Por otra parte, su cariño por los gitanos es evidente. Dejemos que hable de nuevo el propio realizador: «Es un pueblo que conozco muy bien porque los primeros años de mi vida los pasé en Sarajevo jugando con niños zíngaros. Son gente de un sentido estético admirable, aunque bordea el kitsch, y me han influenciado muchísimo. Creo que podríamos aprender mucho de este pueblo, que no necesita las armas para ser feliz, que con su sola existencia demuestra que hay una forma alternativa de vivir la vida. Yo me resisto también a pensar que el bienestar a la occidental y Microsoft sean lo máximo a que aspirar. Se trata de un pueblo que es capaz de ofrecer una alternativa a nuestra sociedad, a una sociedad cuyos valores no me gustan. Cuanto más los veo vivir, cuanto más los escucho, más fuerte es la impresión que tengo de estar en un universo paralelo, un universo que nos observa. Cuando me cruzo con un gitano que habla con un móvil tengo la impresión de que el Siglo XX saluda a la Edad Media. Los que actúan en la película, todos ellos amateurs, viven en una ciudad de 70.000 habitantes, todos ellos gitanos, cerca de Skopje, con sus reglas y sus organizaciones propias».

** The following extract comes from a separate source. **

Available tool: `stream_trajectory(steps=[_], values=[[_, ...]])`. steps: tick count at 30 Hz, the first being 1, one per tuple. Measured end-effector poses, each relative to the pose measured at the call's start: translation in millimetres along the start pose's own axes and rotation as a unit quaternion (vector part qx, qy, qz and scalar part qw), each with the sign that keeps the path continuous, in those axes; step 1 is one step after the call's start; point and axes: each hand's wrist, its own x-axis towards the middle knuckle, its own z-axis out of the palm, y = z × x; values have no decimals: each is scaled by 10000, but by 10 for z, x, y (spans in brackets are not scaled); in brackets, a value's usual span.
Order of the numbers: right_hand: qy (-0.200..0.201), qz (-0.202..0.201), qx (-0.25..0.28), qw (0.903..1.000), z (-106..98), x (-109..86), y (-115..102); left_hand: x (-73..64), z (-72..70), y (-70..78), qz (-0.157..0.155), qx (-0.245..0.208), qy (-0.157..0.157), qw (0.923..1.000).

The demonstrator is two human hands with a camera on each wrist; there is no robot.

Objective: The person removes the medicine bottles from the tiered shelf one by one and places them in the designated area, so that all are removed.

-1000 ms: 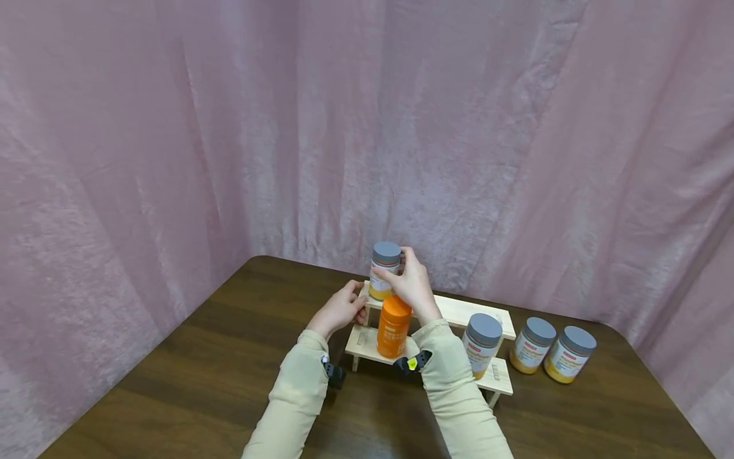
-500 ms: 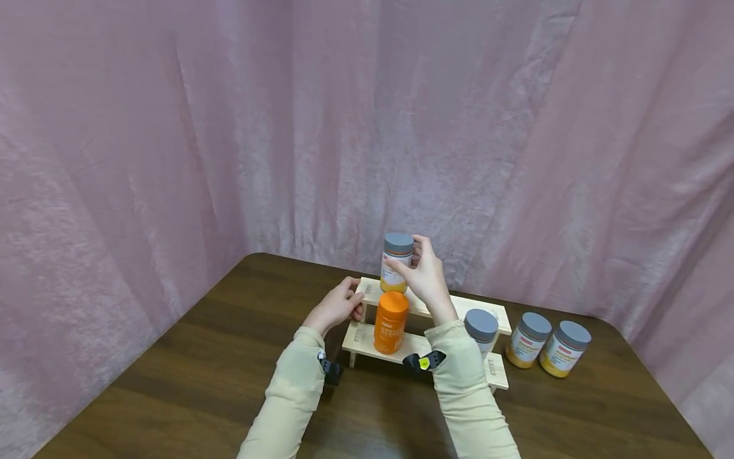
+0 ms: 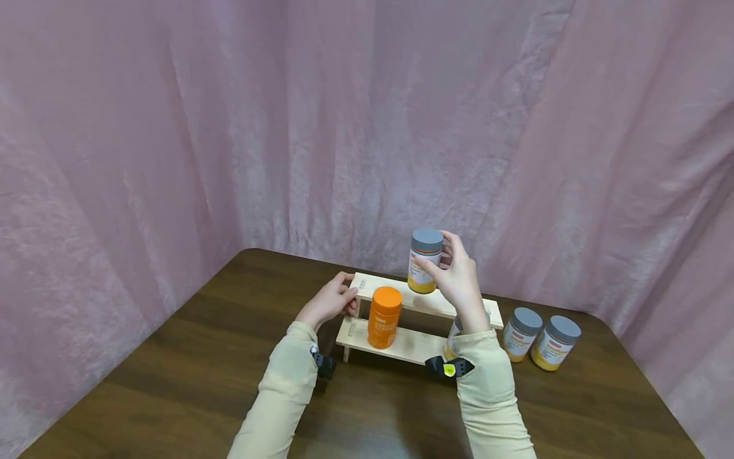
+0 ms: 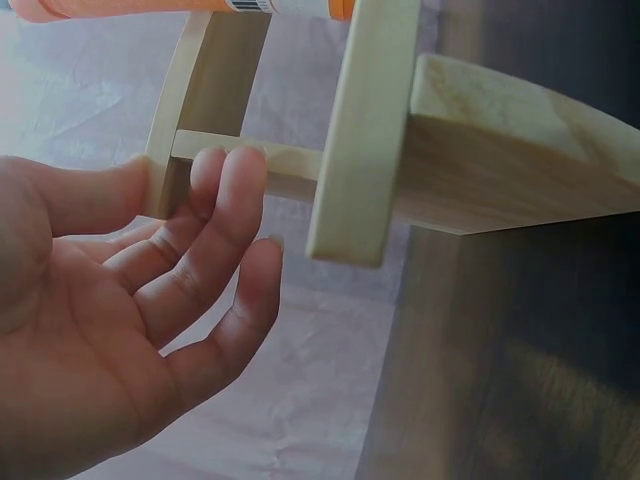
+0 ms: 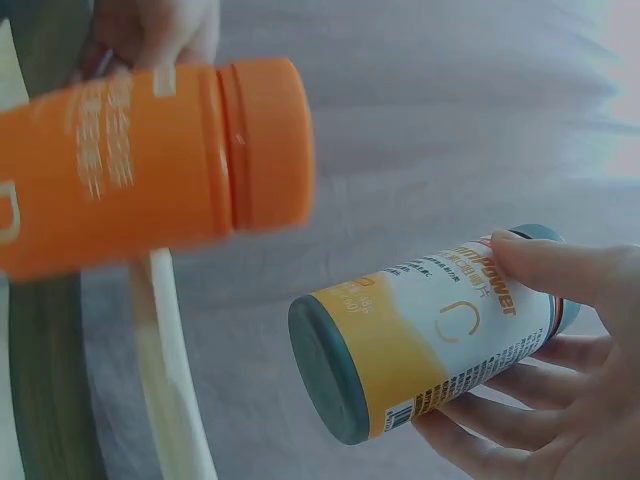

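Observation:
My right hand (image 3: 460, 280) grips a supplement jar (image 3: 423, 250) with a grey lid, white label and yellow lower band. Thumb and fingers wrap its upper part. Its grey base shows in the right wrist view, raised off the two-tier wooden shelf (image 3: 367, 284). At the shelf's left end, my left hand (image 3: 328, 302) holds the upper board, its thumb (image 4: 105, 197) on the board's edge and the other fingers curled beneath. An orange bottle (image 3: 384, 317) stands upright on the lower board (image 3: 418, 344), left side. A second grey-lidded jar (image 3: 452, 344) there is mostly hidden by my right forearm.
Two more grey-lidded jars, one (image 3: 522, 335) nearer the shelf and one (image 3: 555, 344) farther right, stand on the dark wooden table (image 3: 189, 382). A pink curtain (image 3: 321, 127) hangs behind and at both sides.
My right hand has carried the jar rightward and up from the upper board's left end to over its middle. My left hand keeps its hold on the shelf end. The head view has shifted slightly.

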Motion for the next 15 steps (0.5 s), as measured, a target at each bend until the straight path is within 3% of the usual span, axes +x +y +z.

En estas declaraciones –realizadas por Emir Kusturica a El País (12-IX-1998) y La Croix (30-IX-1998), con motivo de la Mostra de Venecia– se aprecia la voluntad de expresión de este maestro del cine yugoslavo, donde muchas veces en sus filmes confunde la utopía amoral con la simple realidad cotidiana. ¿No será acaso una forma de escapismo ante la situación caótica de la ex-Yugoslavia o de la misma sociedad de consumo? El crítico galo Georges Collar lo resumió así: «El autor de Chat noir, chat blanc piensa encontrar en la comunidad gitana que nos muestra el sueño utópico que por contraste evoca un país desgarrado por una de las guerras más sangrientas de este fin de siglo».

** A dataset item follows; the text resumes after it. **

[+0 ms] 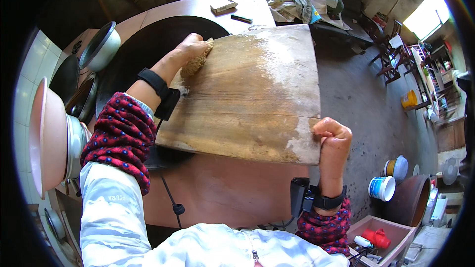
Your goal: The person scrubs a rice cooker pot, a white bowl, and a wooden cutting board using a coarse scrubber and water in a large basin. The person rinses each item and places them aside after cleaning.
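A large wooden board point(245, 92) lies across a wide black wok point(148, 48), its right part reaching past the counter over the floor. Wet, darker wood covers much of its left and middle, with paler patches at the right. My left hand point(191, 47) holds a fibrous tan scrubber, seemingly a loofah point(196, 63), against the board's far left edge. At the near right corner, my right hand point(334, 133) grips the board's edge, thumb on top; its other fingers are partly hidden.
Basins point(100, 46) and a stack with a pink basin point(48, 141) stand at the left. A small box point(223, 5) and a dark pen-like object point(241, 19) lie behind the wok. Right, a white bucket point(382, 188) stands on the floor near a drawer point(397, 230).
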`<action>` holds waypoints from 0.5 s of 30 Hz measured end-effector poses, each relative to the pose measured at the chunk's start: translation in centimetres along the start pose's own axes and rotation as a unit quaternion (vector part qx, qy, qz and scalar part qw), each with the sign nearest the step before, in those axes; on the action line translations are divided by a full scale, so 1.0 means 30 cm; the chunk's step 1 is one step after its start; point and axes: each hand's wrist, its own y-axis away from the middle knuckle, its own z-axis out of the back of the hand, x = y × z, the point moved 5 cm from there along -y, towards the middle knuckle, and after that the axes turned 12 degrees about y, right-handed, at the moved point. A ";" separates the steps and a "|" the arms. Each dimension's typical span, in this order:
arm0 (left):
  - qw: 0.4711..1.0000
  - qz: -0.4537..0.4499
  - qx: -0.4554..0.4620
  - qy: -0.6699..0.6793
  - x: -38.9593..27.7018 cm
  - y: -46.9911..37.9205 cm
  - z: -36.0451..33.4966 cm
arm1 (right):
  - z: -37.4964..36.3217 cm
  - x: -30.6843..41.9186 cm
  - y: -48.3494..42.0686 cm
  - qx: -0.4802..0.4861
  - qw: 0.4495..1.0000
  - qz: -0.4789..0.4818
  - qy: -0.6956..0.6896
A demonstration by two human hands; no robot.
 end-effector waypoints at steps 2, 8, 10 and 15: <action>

Sin duda, estamos ante una de las obras vanguardistas –romántica y surrealista, a la vez– que constatan mejor, humana y artísticamente, el fin del segundo milenio. De ahí que el maestro Kusturica abriera el siglo XXI con otra pieza de excepción: La vida es un milagro (Život je čudo, 2004), otra fábula de amor en tiempos de guerra. Es obvio que el genial cineasta bosnio sigue en forma como creador y humanista de la pantalla.
CHAT NOIR, CHAT BLANC
. Producción: Ciby 2000/Bayerischer/Filmförderung (Francia-Alemania-Serbia, 1998). Productor: Karl Baumgartner. Director: Emir Kusturica. Guión: Emir Kusturica y Gordan Mihić. Fotografía: Thierry Argogast y Michel Amathieu. Música: N. Karajlić, V. V. Aralica y D. Sparavalo. Vestuario: Nebojša Lipanović. Montaje: Svetolik Mića Zajc. Intérpretes: Bajram Severdžan (Matko Destanov), Florijan Ajdini (Zare), Branka Katić (Ida), Jašar Destani (Grga Veliki), Adnan Bekir (Grga Mali), Zabit Memedov (Zarije), Srđan Todorović (Dadan), Sabri Sulejmani (Grga Pitić), Ljubica Adzović (Sujka), Stojan Sotirov (Agente de aduanas búlgaro). Color - 129 min. Estreno en España: 22-I-1999. Espectadores: 137.444. Recaudación: 544.467,86 €. Distribución en DVD: Laurenfilm.